To be honest, length and amount of oil are really the key contributors you have to worry about, and the rest is how you throw it. The edge of the pattern is somewhat important, but you soon realize a pattern almost never plays as you think it should. If there's barely any oil polish your stuff up and bring some weaker equipment. If theres a ton of oil, put surface on it and bring stronger equipment, et cetera et cetera. The length is a little more complicated, and thats on how you throw it and you have to learn what stuff rolls best on what for you.
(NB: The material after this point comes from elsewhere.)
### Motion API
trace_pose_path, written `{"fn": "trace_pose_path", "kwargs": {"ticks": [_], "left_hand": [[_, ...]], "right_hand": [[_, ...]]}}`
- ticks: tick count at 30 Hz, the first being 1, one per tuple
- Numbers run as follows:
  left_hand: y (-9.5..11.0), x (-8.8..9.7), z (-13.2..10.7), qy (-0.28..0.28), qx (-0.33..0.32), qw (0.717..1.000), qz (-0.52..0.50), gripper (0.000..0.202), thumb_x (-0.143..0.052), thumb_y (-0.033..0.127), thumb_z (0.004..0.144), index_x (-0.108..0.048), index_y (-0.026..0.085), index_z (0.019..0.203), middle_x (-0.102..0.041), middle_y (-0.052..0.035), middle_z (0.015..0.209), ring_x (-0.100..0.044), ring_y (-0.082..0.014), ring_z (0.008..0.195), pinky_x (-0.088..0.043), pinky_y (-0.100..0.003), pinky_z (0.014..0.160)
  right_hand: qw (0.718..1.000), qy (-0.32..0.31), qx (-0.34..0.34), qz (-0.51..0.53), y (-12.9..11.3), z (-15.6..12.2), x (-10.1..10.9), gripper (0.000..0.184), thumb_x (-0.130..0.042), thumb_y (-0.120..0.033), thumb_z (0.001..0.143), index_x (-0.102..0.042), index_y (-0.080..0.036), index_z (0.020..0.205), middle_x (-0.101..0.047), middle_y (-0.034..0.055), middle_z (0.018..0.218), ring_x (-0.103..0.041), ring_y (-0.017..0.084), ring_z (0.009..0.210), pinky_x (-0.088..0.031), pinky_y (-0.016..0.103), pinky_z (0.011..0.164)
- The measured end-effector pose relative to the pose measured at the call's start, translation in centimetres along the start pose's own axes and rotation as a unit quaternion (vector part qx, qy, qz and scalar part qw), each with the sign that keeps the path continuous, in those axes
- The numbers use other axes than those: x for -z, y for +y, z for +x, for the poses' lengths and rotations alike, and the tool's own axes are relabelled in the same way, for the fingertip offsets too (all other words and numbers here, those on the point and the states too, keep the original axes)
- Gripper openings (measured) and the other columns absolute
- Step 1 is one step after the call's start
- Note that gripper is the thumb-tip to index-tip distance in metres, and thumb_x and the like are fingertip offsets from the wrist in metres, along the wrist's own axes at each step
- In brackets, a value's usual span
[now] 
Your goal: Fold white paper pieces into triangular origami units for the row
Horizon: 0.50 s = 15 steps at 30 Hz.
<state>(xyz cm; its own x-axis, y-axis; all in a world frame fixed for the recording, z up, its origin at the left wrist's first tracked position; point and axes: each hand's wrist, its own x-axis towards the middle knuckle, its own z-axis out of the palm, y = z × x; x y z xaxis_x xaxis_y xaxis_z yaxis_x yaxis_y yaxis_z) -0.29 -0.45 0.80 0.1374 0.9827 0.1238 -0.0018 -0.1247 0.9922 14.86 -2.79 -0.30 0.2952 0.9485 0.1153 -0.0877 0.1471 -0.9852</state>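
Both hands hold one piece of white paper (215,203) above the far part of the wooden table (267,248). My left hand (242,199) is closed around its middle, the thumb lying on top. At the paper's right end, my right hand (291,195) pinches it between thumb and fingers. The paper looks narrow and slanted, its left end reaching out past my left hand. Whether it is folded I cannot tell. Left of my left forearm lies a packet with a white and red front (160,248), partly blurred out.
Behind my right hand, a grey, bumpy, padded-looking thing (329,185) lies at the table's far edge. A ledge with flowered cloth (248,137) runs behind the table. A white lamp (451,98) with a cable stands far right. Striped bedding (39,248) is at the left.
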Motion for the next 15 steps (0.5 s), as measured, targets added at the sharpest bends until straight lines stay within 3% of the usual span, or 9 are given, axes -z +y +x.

There are so many variables you will never know (topography of the lanes, how the pattern breaks down, what other bowlers are on it) that you just wont know and theres really no way (not even the ebonite ball drilling simulator) that can give you the 100% matched ball or line for the occasion. The gurus of pattern design are making these patterns to not only have an initial challenge, but break down certain ways too, and although interesting, its not going to help you bowl.
Your best bet is to bring some benchmark balls (like a hyroad or GB3 or a weaker solid) and just see how they read. I mean look at the pros, they literally get their patterns dyed on the lane and yet they are still bringing 25 balls. Why? because its not about what you see on that paper, its about what you see at that exact moment. I know pros who literally study that stuff and end up not liking any of the 20 balls they brought to a tournament.
Your idea of going in blind is honestly not a bad strategy, because the people who can read their balls and read the lanes will almost always come out on top, and that's how it should be. Sure, will someone end up pulling the lottery ticket and having the stars align with the best ball for the occasion, but they didn't do that because they knew how the lane was buffed.